# DATA FOR THIS EXERCISE
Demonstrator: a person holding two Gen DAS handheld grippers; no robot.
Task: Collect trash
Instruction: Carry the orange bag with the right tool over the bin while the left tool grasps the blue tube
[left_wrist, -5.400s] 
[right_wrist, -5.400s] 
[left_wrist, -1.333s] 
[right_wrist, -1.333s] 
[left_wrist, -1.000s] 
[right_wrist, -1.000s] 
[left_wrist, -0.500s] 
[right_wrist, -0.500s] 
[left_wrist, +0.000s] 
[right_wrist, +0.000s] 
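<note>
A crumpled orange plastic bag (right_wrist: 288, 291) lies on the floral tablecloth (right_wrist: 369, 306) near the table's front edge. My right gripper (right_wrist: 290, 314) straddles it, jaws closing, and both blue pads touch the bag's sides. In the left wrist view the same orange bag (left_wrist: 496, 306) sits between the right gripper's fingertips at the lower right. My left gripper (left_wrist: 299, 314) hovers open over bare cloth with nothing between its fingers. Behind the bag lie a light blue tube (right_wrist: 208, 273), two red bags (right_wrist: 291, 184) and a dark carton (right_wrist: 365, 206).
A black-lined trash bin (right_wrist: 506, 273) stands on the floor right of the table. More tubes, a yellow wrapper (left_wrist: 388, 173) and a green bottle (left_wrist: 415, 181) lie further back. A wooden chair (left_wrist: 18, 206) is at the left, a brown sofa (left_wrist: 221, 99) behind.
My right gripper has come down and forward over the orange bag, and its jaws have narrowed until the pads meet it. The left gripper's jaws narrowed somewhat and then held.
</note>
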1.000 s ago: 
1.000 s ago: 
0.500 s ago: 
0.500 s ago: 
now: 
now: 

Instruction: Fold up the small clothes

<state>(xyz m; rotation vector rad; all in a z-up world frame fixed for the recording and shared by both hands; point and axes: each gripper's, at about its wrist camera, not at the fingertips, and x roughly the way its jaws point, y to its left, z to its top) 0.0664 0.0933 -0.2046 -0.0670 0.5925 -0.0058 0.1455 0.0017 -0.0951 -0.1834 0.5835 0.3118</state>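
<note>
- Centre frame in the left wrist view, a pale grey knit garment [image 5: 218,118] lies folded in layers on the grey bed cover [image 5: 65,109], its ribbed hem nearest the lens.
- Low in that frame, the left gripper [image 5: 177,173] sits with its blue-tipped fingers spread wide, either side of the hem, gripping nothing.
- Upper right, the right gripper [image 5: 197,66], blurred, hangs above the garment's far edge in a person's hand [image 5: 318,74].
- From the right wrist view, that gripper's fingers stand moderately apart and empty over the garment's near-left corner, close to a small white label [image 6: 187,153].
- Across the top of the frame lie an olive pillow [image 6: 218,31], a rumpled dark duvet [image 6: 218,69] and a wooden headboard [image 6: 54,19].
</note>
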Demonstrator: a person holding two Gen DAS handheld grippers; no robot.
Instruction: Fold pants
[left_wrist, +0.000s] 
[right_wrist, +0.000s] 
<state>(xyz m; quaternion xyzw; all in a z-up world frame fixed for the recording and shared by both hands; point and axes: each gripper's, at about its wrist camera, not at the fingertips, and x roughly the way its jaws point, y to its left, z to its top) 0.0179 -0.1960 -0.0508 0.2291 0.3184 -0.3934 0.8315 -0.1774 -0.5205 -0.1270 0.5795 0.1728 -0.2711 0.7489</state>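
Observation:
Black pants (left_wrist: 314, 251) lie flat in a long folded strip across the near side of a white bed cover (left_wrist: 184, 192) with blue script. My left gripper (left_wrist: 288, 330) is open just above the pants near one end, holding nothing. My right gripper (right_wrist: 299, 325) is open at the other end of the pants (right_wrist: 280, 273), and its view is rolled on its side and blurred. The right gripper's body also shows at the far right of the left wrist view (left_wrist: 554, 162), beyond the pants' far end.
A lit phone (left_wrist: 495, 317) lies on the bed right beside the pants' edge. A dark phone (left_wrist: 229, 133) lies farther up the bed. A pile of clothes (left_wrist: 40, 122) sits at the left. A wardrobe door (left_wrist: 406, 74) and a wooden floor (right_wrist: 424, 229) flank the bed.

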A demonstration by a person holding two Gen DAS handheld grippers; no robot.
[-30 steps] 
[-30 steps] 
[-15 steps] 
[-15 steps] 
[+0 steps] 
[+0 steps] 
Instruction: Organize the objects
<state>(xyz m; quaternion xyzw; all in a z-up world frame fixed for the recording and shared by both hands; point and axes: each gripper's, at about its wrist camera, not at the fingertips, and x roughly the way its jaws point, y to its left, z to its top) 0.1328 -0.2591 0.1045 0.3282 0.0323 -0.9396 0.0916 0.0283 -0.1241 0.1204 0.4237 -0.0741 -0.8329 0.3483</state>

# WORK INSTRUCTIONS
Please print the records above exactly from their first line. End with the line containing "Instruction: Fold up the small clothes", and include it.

# EXPECTED OUTPUT
Demonstrator: a person holding two Gen DAS handheld grippers; no robot.
Task: Collect trash
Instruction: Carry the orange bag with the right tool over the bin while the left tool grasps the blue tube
[left_wrist, -5.400s] 
[right_wrist, -5.400s] 
[left_wrist, -1.333s] 
[right_wrist, -1.333s] 
[left_wrist, -1.000s] 
[right_wrist, -1.000s] 
[left_wrist, -0.500s] 
[right_wrist, -0.500s] 
[left_wrist, +0.000s] 
[right_wrist, +0.000s] 
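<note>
A crumpled orange plastic bag (right_wrist: 288, 291) lies on the floral tablecloth (right_wrist: 369, 306) near the table's front edge. My right gripper (right_wrist: 290, 314) straddles it, jaws closing, and both blue pads touch the bag's sides. In the left wrist view the same orange bag (left_wrist: 496, 306) sits between the right gripper's fingertips at the lower right. My left gripper (left_wrist: 299, 314) hovers open over bare cloth with nothing between its fingers. Behind the bag lie a light blue tube (right_wrist: 208, 273), two red bags (right_wrist: 291, 184) and a dark carton (right_wrist: 365, 206).
A black-lined trash bin (right_wrist: 506, 273) stands on the floor right of the table. More tubes, a yellow wrapper (left_wrist: 388, 173) and a green bottle (left_wrist: 415, 181) lie further back. A wooden chair (left_wrist: 18, 206) is at the left, a brown sofa (left_wrist: 221, 99) behind.
My right gripper has come down and forward over the orange bag, and its jaws have narrowed until the pads meet it. The left gripper's jaws narrowed somewhat and then held.
</note>
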1.000 s ago: 
1.000 s ago: 
0.500 s ago: 
0.500 s ago: 
now: 
now: 

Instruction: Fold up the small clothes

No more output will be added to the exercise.